Perhaps the reason for this widespread misunderstanding is that while the theory itself is simple, its ramifications are not---and without understanding its ramifications, it is impossible to truly understand the theory. Like Darwin, O'Shaughnessy has taken 'God'---the human element---completely out of the picture. That's what readers find so hard to grasp. O'Shaughnessy has shown that not only is human intervention in portfolio management not necessary, it's downright harmful. Given enough time, any human intervention will only lower a portfolio's returns from the optimum returns that could be obtained using a simple model.

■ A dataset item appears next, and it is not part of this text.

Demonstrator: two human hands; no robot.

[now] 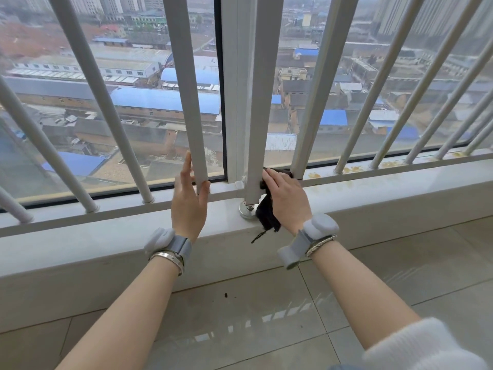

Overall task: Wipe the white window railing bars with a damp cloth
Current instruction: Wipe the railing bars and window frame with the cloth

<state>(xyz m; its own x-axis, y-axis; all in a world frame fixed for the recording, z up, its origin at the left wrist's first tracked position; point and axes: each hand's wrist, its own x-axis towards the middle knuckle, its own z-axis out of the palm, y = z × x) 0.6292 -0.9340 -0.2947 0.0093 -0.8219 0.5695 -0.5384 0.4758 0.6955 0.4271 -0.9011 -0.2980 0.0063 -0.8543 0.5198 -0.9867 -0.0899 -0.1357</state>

I hesitate to include the returns I have earned over the past four years using the Reasonable Runaways strategy in this review, because I don't think they're typical. I have earned 93.15% (CARR of 17.88%) versus 1.17% (CARR of 0.29%) for the SP during the same period (July 15, 2001 to July 15, 2005). And this is during a time period that includes 9/11. But as you'll discover from reading HTRR, four years is a meaninglessly short amount of time over which to gauge performance. Also, giving out exciting returns numbers shifts the discussion away from the real message of the book---get in the stock market and stay there (investing properly of course). It's the only way you'll ever be able to retire, rich or otherwise.
For UK readers, Ifd also like to point out that if you invest in the US stock market and live outside the UK (as I do), itfs tax-free. How can you go wrong?